EXERCISE DIRECTIONS | Read the data below. Then repeat all of it exactly.

Start of DATA PROVIDED

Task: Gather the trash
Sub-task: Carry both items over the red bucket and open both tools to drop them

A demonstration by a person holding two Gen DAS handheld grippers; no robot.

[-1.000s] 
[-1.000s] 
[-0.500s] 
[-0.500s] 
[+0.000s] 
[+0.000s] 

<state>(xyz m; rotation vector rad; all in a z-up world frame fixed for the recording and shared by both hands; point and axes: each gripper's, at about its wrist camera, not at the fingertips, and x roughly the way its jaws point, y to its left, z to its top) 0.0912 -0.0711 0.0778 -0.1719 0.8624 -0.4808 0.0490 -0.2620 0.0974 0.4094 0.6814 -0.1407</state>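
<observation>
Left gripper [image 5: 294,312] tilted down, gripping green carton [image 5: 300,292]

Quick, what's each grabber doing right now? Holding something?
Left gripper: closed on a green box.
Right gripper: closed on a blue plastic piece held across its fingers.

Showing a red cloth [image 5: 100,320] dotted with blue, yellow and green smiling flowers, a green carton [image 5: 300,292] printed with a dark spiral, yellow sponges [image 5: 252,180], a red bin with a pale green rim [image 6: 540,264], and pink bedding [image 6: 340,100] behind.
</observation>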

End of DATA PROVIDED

RESULT |
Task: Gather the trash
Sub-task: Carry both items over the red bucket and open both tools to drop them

A demonstration by a person holding two Gen DAS handheld grippers; no robot.

[-1.000s] 
[-1.000s] 
[-0.500s] 
[-0.500s] 
[+0.000s] 
[+0.000s] 

<state>(xyz m; rotation vector rad; all in a z-up world frame fixed for the recording and shared by both hands; point and axes: each gripper's, at about its wrist camera, not at the fingertips, and x roughly the way its jaws point, y to its left, z to its top) 0.0912 -0.0711 0.0778 -0.1719 0.8624 -0.4808 0.0490 -0.2620 0.0974 0.4094 0.6814 -0.1407</state>
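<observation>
Left gripper [image 5: 294,312] tilted down, gripping green carton [image 5: 300,292]

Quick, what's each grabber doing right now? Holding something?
Left gripper: closed on a green box.
Right gripper: closed on a blue plastic piece held across its fingers.

Showing a red cloth [image 5: 100,320] dotted with blue, yellow and green smiling flowers, a green carton [image 5: 300,292] printed with a dark spiral, yellow sponges [image 5: 252,180], a red bin with a pale green rim [image 6: 540,264], and pink bedding [image 6: 340,100] behind.
</observation>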

The exercise requires no additional output.